__Action item__
Will you quote all of the entries, word for word?
══════
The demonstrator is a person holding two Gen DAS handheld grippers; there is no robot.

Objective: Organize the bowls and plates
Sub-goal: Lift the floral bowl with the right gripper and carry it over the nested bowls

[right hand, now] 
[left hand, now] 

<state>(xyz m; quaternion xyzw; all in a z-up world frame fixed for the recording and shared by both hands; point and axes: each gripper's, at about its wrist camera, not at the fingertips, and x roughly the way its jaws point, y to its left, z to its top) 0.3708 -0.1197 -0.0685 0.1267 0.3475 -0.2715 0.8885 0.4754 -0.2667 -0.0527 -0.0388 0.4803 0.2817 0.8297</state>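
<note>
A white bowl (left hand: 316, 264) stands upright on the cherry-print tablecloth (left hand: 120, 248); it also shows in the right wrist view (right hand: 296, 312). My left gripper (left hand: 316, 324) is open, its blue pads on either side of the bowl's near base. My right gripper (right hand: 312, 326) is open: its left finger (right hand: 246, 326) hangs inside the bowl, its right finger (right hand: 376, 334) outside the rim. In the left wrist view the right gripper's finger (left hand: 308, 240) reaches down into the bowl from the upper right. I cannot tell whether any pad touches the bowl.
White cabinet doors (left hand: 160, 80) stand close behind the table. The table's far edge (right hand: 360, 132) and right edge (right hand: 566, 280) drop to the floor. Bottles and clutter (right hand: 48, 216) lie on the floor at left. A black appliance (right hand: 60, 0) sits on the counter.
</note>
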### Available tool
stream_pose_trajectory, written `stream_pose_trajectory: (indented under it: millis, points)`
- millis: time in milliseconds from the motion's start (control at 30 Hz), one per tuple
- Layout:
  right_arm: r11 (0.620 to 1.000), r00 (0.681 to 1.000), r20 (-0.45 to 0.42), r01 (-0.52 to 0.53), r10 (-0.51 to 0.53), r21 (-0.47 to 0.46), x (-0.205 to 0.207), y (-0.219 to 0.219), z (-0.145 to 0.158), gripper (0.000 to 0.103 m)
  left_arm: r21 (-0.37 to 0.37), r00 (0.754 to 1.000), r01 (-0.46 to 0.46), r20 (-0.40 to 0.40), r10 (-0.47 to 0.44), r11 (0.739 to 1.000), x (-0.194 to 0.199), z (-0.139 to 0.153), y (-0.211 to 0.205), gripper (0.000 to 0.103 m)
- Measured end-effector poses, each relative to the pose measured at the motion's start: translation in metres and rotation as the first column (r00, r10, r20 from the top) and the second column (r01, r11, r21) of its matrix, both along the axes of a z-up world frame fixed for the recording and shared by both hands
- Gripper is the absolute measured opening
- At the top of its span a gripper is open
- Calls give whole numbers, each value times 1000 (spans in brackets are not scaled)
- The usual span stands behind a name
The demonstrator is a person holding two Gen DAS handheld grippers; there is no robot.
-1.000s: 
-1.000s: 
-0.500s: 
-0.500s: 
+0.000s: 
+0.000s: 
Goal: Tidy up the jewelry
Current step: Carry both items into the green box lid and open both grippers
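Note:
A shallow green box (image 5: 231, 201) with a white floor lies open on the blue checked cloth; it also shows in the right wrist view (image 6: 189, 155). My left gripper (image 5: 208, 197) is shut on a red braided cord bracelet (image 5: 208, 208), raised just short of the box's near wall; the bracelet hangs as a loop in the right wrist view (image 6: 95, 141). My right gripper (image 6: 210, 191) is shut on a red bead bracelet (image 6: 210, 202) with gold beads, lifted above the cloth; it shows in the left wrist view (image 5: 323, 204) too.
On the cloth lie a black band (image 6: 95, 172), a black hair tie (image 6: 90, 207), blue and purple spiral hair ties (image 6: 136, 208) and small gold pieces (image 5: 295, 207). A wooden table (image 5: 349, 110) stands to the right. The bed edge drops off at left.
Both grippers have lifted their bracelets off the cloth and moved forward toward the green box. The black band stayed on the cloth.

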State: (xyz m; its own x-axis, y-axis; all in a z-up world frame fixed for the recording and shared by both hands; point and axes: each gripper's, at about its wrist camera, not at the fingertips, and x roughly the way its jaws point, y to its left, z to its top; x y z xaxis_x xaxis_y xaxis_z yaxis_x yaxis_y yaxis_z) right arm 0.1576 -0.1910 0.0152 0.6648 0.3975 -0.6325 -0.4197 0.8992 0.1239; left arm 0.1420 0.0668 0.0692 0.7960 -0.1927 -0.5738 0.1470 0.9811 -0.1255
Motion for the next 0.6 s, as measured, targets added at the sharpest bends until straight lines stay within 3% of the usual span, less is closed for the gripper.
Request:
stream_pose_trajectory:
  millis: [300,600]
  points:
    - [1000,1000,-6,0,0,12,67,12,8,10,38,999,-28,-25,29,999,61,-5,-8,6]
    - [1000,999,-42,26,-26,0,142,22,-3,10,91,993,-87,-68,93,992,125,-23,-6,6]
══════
__Written answer__
The demonstrator is a person holding two Gen DAS handheld grippers; there is no robot.

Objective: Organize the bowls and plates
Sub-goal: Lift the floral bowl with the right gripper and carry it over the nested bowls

[right hand, now] 
[left hand, now] 

<state>(xyz m; quaternion xyzw; all in a z-up world frame fixed for the recording and shared by both hands; point and axes: each gripper's, at about its wrist camera, not at the fingertips, and x roughly the way its jaws point, y to its left, z to its top) 0.3708 -0.1197 -0.0685 0.1267 0.3475 -0.2715 0.8885 0.4754 -0.2667 -0.0527 -0.0388 0.4803 0.2817 0.8297</state>
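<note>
A white bowl (left hand: 316, 264) stands upright on the cherry-print tablecloth (left hand: 120, 248); it also shows in the right wrist view (right hand: 296, 312). My left gripper (left hand: 316, 324) is open, its blue pads on either side of the bowl's near base. My right gripper (right hand: 312, 326) is open: its left finger (right hand: 246, 326) hangs inside the bowl, its right finger (right hand: 376, 334) outside the rim. In the left wrist view the right gripper's finger (left hand: 308, 240) reaches down into the bowl from the upper right. I cannot tell whether any pad touches the bowl.
White cabinet doors (left hand: 160, 80) stand close behind the table. The table's far edge (right hand: 360, 132) and right edge (right hand: 566, 280) drop to the floor. Bottles and clutter (right hand: 48, 216) lie on the floor at left. A black appliance (right hand: 60, 0) sits on the counter.
</note>
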### Available tool
stream_pose_trajectory, written `stream_pose_trajectory: (indented under it: millis, points)`
- millis: time in milliseconds from the motion's start (control at 30 Hz), one per tuple
- Layout:
  right_arm: r11 (0.620 to 1.000), r00 (0.681 to 1.000), r20 (-0.45 to 0.42), r01 (-0.52 to 0.53), r10 (-0.51 to 0.53), r21 (-0.47 to 0.46), x (-0.205 to 0.207), y (-0.219 to 0.219), z (-0.145 to 0.158), gripper (0.000 to 0.103 m)
  left_arm: r21 (-0.37 to 0.37), r00 (0.754 to 1.000), r01 (-0.46 to 0.46), r20 (-0.40 to 0.40), r10 (-0.47 to 0.44), r11 (0.739 to 1.000), x (-0.194 to 0.199), z (-0.139 to 0.153), y (-0.211 to 0.205), gripper (0.000 to 0.103 m)
- Measured end-effector poses, each relative to the pose measured at the motion's start: translation in metres and rotation as the first column (r00, r10, r20 from the top) and the second column (r01, r11, r21) of its matrix, both along the axes of a z-up world frame fixed for the recording and shared by both hands
- Gripper is the absolute measured opening
- At the top of its span a gripper is open
- Calls give whole numbers, each value times 1000 (spans in brackets are not scaled)
- The usual span stands behind a name
The demonstrator is a person holding two Gen DAS handheld grippers; there is no robot.
-1.000s: 
-1.000s: 
-0.500s: 
-0.500s: 
+0.000s: 
+0.000s: 
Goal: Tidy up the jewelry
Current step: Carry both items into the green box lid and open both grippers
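Note:
A shallow green box (image 5: 231, 201) with a white floor lies open on the blue checked cloth; it also shows in the right wrist view (image 6: 189, 155). My left gripper (image 5: 208, 197) is shut on a red braided cord bracelet (image 5: 208, 208), raised just short of the box's near wall; the bracelet hangs as a loop in the right wrist view (image 6: 95, 141). My right gripper (image 6: 210, 191) is shut on a red bead bracelet (image 6: 210, 202) with gold beads, lifted above the cloth; it shows in the left wrist view (image 5: 323, 204) too.
On the cloth lie a black band (image 6: 95, 172), a black hair tie (image 6: 90, 207), blue and purple spiral hair ties (image 6: 136, 208) and small gold pieces (image 5: 295, 207). A wooden table (image 5: 349, 110) stands to the right. The bed edge drops off at left.
Both grippers have lifted their bracelets off the cloth and moved forward toward the green box. The black band stayed on the cloth.
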
State: (xyz m; its own x-axis, y-axis; all in a z-up world frame fixed for the recording and shared by both hands; point and axes: each gripper's, at about its wrist camera, not at the fingertips, and x roughly the way its jaws point, y to its left, z to its top; x y z xaxis_x xaxis_y xaxis_z yaxis_x yaxis_y yaxis_z) right arm 0.1576 -0.1910 0.0152 0.6648 0.3975 -0.6325 -0.4197 0.8992 0.1239; left arm 0.1420 0.0668 0.0692 0.7960 -0.1927 -0.5738 0.1470 0.9811 -0.1255
Motion for the next 0.6 s, as measured, targets added at the sharpest bends until straight lines stay within 3% of the usual span, less is closed for the gripper.
Request:
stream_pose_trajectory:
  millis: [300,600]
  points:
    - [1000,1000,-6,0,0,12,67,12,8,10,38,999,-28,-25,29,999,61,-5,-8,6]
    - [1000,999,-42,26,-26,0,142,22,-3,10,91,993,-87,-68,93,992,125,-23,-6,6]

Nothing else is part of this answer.